[WHAT YOU HAVE TO DO]
Reproduce the listing in full. Keep every character unchanged.

[PROVIDED DATA]
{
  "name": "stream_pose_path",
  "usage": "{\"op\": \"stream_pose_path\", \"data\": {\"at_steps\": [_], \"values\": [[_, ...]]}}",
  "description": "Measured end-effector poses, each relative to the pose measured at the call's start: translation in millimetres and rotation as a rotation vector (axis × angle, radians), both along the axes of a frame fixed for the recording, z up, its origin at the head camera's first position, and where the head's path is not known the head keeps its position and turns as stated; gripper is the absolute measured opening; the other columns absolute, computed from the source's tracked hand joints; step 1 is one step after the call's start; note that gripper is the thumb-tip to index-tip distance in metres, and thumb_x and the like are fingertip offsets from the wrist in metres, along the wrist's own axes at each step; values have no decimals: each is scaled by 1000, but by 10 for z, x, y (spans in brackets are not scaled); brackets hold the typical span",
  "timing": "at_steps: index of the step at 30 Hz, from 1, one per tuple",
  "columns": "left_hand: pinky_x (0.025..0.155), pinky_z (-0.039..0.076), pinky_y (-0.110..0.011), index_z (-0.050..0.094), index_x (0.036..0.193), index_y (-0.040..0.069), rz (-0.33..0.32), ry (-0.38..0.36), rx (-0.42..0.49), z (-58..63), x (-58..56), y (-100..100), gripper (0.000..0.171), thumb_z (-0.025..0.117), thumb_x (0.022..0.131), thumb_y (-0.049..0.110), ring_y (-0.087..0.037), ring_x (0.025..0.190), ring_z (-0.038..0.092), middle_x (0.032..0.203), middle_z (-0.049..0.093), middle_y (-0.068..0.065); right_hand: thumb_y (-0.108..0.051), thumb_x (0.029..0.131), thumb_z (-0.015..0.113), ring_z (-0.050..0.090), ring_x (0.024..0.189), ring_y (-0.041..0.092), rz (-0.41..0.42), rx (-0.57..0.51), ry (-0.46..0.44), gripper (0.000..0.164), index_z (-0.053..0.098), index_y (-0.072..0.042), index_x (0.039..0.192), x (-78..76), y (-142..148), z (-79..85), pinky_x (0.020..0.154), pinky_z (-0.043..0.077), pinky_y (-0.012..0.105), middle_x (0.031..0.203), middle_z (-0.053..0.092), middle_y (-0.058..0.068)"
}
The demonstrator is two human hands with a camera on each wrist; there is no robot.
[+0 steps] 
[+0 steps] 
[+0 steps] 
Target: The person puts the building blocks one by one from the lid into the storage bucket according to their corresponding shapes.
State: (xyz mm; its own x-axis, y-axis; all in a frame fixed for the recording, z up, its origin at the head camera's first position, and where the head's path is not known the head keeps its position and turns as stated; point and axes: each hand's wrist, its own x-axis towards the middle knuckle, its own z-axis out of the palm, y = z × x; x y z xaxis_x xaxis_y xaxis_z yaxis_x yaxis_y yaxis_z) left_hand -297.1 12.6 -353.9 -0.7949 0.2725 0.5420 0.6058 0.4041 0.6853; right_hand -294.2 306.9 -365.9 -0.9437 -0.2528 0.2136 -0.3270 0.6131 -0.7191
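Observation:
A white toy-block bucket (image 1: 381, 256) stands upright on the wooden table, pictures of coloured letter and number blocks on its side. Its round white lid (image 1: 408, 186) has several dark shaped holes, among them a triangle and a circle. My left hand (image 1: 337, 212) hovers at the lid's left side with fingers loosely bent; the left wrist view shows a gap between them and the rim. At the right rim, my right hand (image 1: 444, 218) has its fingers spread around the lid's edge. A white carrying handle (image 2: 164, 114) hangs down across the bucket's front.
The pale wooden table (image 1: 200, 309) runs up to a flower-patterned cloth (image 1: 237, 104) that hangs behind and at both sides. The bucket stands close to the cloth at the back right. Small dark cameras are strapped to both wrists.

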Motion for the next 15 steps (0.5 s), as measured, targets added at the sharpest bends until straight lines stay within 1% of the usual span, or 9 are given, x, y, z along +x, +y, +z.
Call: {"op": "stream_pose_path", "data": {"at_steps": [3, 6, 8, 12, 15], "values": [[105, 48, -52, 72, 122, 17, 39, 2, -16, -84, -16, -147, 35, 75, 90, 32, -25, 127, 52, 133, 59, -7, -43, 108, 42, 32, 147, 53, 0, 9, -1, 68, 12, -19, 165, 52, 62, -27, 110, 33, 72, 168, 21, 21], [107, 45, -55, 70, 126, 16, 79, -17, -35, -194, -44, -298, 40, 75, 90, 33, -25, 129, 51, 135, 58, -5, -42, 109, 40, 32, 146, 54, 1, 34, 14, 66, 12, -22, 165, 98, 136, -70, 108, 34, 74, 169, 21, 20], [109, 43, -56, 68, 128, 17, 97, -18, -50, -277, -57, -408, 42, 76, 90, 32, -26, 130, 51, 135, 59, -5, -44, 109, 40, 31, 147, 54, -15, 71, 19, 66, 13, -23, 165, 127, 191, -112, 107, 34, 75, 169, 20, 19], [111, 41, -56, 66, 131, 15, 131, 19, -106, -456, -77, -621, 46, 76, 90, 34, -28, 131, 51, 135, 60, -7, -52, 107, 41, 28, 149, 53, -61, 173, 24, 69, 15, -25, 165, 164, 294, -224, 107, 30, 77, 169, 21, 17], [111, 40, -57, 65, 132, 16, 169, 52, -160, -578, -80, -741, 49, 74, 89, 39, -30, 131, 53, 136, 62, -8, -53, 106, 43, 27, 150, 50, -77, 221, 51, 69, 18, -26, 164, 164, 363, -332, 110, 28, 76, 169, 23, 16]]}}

[TASK RESPONSE]
{
  "name": "stream_pose_path",
  "usage": "{\"op\": \"stream_pose_path\", \"data\": {\"at_steps\": [_], \"values\": [[_, ...]]}}",
  "description": "Measured end-effector poses, each relative to the pose measured at the call's start: translation in millimetres and rotation as a rotation vector (axis × angle, radians), both along the axes of a frame fixed for the recording, z up, its origin at the head camera's first position, and where the head's path is not known the head keeps its position and turns as stated; gripper is the absolute measured opening; the other columns absolute, computed from the source's tracked hand joints; step 1 is one step after the call's start; note that gripper is the thumb-tip to index-tip distance in metres, and thumb_x and the like are fingertip offsets from the wrist in metres, along the wrist's own axes at each step; values have no decimals: each is scaled by 1000, but by 10 for z, x, y (spans in brackets are not scaled); brackets hold the typical span",
  "timing": "at_steps: index of the step at 30 Hz, from 1, one per tuple",
  "columns": "left_hand: pinky_x (0.025..0.155), pinky_z (-0.039..0.076), pinky_y (-0.110..0.011), index_z (-0.050..0.094), index_x (0.036..0.193), index_y (-0.040..0.069), rz (-0.33..0.32), ry (-0.38..0.36), rx (-0.42..0.49), z (-58..63), x (-58..56), y (-100..100), gripper (0.000..0.171), thumb_z (-0.025..0.117), thumb_x (0.022..0.131), thumb_y (-0.049..0.110), ring_y (-0.087..0.037), ring_x (0.025..0.190), ring_z (-0.038..0.092), middle_x (0.032..0.203), middle_z (-0.049..0.093), middle_y (-0.068..0.065); right_hand: thumb_y (-0.108..0.051), thumb_x (0.029..0.131), thumb_z (-0.015..0.113), ring_z (-0.050..0.090), ring_x (0.024..0.189), ring_y (-0.041..0.092), rz (-0.41..0.42), rx (-0.57..0.51), ry (-0.46..0.44), gripper (0.000..0.164), index_z (-0.053..0.098), index_y (-0.072..0.042), index_x (0.039..0.192), x (-78..76), y (-142..148), z (-79..85), pinky_x (0.020..0.154), pinky_z (-0.043..0.077), pinky_y (-0.012..0.105), middle_x (0.031..0.203), middle_z (-0.053..0.092), middle_y (-0.058..0.068)"
}
The demonstrator is two human hands with a camera on each wrist; there is no robot.
[+0 steps] 
[+0 steps] 
[+0 steps] 
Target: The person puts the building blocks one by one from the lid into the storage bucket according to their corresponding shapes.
State: (xyz mm; its own x-axis, y-axis; all in a frame fixed for the recording, z up, its origin at the head camera's first position, and where the head's path is not known the head keeps its position and turns as stated; point and axes: each hand's wrist, its own x-axis towards the middle knuckle, its own z-axis out of the palm, y = z × x; x y z xaxis_x xaxis_y xaxis_z yaxis_x yaxis_y yaxis_z) left_hand -297.1 12.6 -353.9 -0.7949 0.2725 0.5420 0.6058 0.4041 0.6853; right_hand -294.2 306.9 -365.9 -0.9437 -0.2528 0.2136 -0.3270 0.6131 -0.7191
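Observation:
A white toy-block bucket (image 1: 381, 256) stands upright on the wooden table, pictures of coloured letter and number blocks on its side. Its round white lid (image 1: 408, 186) has several dark shaped holes, among them a triangle and a circle. My left hand (image 1: 337, 212) hovers at the lid's left side with fingers loosely bent; the left wrist view shows a gap between them and the rim. At the right rim, my right hand (image 1: 444, 218) has its fingers spread around the lid's edge. A white carrying handle (image 2: 164, 114) hangs down across the bucket's front.
The pale wooden table (image 1: 200, 309) runs up to a flower-patterned cloth (image 1: 237, 104) that hangs behind and at both sides. The bucket stands close to the cloth at the back right. Small dark cameras are strapped to both wrists.
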
Motion for the next 15 steps (0.5 s), as measured, targets added at the sharpest bends until straight lines stay within 1% of the usual span, or 9 are given, x, y, z along +x, +y, +z.
Call: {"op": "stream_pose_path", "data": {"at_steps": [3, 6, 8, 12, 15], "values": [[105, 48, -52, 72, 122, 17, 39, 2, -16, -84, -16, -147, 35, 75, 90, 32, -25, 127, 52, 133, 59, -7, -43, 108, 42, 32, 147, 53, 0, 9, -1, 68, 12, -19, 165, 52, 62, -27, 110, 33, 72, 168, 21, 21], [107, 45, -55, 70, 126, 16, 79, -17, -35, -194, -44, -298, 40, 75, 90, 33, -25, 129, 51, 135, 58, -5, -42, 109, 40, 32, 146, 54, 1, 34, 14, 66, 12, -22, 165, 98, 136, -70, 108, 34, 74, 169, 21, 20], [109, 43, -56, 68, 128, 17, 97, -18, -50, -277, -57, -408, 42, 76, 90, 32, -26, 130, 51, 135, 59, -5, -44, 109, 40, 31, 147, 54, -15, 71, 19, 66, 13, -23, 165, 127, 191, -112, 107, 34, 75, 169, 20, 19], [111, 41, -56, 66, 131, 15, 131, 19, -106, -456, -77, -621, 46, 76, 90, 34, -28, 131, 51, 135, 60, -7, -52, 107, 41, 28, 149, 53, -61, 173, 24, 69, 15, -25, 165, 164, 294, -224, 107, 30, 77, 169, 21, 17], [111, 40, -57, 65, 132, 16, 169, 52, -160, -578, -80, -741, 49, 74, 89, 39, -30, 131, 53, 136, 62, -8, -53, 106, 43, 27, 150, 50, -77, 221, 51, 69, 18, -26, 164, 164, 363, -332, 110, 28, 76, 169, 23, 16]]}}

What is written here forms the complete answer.